_PROMPT_: There is one span to output from the data below: the lines starting at the line with "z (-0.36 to" and ending at the line with "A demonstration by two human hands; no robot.". Output it exactly, ends included, nothing more.

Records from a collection
▶
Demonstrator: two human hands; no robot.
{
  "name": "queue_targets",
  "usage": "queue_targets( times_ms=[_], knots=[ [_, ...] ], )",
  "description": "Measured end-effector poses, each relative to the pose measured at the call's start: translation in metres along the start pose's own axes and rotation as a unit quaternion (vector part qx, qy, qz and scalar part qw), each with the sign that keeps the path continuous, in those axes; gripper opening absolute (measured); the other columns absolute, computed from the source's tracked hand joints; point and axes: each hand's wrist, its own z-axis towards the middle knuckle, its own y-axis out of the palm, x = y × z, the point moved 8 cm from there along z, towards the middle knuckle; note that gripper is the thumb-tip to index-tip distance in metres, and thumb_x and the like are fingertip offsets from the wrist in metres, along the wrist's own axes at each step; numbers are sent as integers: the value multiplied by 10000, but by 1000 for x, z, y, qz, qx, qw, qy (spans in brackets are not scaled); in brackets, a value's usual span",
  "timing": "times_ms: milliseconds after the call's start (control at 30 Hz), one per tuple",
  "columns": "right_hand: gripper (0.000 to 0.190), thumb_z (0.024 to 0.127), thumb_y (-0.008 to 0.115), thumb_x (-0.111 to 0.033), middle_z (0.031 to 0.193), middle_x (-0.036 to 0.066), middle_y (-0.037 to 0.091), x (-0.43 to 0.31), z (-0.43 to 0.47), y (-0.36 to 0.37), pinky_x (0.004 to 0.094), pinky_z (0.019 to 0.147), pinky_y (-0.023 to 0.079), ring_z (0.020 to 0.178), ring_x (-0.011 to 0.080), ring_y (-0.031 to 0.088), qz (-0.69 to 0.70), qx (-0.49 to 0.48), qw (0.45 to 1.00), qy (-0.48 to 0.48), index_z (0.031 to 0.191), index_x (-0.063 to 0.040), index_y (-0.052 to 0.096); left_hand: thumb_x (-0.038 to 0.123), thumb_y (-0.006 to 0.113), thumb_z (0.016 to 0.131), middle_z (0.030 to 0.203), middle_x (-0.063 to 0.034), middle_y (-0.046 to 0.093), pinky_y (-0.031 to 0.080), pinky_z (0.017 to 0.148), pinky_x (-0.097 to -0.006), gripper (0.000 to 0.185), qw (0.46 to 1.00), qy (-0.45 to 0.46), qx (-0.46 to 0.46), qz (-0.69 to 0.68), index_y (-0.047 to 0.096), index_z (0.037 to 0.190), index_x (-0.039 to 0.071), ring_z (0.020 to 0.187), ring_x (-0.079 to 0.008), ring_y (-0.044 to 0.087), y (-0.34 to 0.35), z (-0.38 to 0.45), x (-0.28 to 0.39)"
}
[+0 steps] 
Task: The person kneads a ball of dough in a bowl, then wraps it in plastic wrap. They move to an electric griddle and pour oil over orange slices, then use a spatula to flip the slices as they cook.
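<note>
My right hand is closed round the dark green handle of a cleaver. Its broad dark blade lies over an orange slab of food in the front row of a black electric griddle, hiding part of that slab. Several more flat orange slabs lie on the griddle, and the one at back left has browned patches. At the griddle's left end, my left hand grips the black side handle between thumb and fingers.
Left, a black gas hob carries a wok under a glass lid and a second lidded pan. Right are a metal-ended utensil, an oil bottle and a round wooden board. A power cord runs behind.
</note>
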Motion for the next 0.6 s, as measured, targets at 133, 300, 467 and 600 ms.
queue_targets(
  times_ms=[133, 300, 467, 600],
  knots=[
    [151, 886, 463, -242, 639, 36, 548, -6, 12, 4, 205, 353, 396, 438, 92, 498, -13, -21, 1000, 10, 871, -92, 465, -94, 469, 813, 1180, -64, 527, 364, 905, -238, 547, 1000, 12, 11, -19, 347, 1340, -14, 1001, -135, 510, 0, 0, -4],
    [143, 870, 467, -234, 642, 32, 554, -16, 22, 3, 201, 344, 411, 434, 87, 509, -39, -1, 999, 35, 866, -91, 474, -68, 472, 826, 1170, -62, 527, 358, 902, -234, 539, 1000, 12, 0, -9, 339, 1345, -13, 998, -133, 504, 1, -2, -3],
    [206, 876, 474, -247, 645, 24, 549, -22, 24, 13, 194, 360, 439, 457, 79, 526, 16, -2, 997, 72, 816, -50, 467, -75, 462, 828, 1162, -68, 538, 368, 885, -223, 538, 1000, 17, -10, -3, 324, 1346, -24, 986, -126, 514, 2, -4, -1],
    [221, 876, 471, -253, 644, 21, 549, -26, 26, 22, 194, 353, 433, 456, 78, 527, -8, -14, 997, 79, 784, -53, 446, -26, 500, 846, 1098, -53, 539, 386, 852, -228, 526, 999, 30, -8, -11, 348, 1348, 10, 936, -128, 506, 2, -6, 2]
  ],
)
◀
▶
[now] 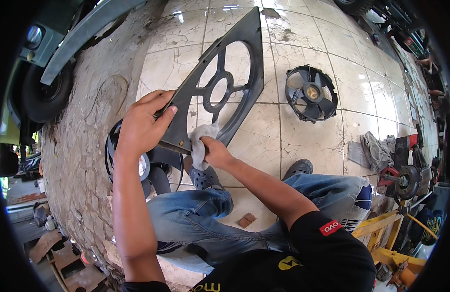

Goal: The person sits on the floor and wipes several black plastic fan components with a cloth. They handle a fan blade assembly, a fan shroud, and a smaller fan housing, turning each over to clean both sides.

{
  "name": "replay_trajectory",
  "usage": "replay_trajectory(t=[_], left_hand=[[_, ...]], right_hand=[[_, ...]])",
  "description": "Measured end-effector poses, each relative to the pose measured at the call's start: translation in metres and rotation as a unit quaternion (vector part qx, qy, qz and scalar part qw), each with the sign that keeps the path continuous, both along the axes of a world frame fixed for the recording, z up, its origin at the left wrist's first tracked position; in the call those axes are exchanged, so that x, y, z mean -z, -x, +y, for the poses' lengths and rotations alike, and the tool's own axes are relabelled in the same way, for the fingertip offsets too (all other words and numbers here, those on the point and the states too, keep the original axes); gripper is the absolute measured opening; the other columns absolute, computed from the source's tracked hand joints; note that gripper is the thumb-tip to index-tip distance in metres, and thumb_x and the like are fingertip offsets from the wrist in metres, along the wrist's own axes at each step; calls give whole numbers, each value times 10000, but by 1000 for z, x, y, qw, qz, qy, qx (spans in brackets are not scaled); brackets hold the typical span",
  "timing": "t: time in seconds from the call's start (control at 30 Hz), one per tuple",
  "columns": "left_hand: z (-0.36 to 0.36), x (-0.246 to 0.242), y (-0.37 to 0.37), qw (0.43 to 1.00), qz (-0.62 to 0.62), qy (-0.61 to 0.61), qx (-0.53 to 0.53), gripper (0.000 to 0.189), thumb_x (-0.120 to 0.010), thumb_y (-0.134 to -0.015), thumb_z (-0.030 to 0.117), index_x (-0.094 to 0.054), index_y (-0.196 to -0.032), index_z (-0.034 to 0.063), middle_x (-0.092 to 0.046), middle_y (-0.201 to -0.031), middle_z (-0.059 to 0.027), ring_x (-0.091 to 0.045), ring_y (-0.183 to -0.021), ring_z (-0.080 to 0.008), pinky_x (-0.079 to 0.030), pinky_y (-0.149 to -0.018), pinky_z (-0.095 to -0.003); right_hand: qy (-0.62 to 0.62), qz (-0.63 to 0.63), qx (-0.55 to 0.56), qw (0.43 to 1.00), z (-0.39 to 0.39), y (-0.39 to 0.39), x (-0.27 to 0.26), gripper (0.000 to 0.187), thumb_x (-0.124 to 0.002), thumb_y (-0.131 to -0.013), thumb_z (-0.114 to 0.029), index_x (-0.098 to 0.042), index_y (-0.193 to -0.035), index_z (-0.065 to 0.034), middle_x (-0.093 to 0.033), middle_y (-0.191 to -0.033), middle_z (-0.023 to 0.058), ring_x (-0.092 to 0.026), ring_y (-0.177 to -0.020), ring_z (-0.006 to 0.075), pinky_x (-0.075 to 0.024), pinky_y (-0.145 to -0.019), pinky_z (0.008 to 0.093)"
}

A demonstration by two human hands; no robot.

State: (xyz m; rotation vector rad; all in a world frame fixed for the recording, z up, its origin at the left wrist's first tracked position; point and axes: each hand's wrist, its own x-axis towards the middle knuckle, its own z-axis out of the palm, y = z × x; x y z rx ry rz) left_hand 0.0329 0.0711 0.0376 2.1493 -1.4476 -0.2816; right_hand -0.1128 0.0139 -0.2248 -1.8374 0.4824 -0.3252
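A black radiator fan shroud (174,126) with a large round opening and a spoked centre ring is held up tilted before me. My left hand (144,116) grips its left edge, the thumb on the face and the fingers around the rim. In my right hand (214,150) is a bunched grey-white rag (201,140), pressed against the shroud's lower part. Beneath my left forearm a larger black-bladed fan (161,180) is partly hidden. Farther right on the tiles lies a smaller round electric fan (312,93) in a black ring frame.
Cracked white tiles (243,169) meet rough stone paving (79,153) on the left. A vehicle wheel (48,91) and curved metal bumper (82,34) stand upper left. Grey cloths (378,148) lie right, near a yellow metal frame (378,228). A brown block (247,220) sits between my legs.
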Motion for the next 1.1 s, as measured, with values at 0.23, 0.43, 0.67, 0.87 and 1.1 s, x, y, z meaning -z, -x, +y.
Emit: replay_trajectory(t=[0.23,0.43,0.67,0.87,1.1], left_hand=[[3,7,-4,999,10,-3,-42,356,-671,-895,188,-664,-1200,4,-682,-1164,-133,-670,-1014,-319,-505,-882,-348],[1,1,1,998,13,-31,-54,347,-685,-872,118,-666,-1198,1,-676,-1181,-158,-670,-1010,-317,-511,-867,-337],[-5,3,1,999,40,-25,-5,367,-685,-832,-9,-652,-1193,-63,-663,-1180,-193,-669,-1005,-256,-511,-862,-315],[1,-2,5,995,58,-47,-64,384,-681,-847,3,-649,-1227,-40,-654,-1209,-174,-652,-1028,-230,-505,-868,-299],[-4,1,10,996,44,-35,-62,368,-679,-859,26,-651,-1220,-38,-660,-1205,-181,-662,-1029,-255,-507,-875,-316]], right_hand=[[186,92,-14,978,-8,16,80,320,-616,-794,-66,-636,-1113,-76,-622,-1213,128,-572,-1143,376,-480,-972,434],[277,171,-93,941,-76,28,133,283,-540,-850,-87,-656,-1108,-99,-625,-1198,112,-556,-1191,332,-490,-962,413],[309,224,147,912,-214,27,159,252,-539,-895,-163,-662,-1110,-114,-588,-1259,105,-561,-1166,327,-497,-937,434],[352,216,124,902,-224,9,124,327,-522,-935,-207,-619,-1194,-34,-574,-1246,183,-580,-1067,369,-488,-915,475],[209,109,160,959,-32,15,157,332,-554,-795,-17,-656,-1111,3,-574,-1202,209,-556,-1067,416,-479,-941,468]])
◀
_SOLVED PROBLEM_:
  "columns": "left_hand: z (-0.36 to 0.36), x (-0.246 to 0.242), y (-0.37 to 0.37), qw (0.43 to 1.00), qz (-0.62 to 0.62), qy (-0.61 to 0.61), qx (-0.53 to 0.53), gripper (0.000 to 0.189), thumb_x (-0.120 to 0.010), thumb_y (-0.134 to -0.015), thumb_z (-0.030 to 0.117), index_x (-0.094 to 0.054), index_y (-0.196 to -0.032), index_z (-0.034 to 0.063), middle_x (-0.092 to 0.046), middle_y (-0.201 to -0.031), middle_z (-0.059 to 0.027), ring_x (-0.091 to 0.045), ring_y (-0.183 to -0.021), ring_z (-0.080 to 0.008), pinky_x (-0.079 to 0.030), pinky_y (-0.149 to -0.018), pinky_z (-0.095 to -0.003); right_hand: qy (-0.62 to 0.62), qz (-0.63 to 0.63), qx (-0.55 to 0.56), qw (0.43 to 1.00), z (-0.39 to 0.39), y (-0.39 to 0.39), x (-0.27 to 0.26), gripper (0.000 to 0.187), thumb_x (-0.124 to 0.002), thumb_y (-0.131 to -0.013), thumb_z (-0.114 to 0.029), index_x (-0.098 to 0.042), index_y (-0.193 to -0.035), index_z (-0.065 to 0.034), middle_x (-0.093 to 0.033), middle_y (-0.191 to -0.033), middle_z (-0.023 to 0.058), ring_x (-0.092 to 0.026), ring_y (-0.177 to -0.020), ring_z (-0.006 to 0.075), pinky_x (-0.075 to 0.024), pinky_y (-0.145 to -0.019), pinky_z (0.008 to 0.093)"
}

A demonstration by two human hands; no robot.

This answer has no further content.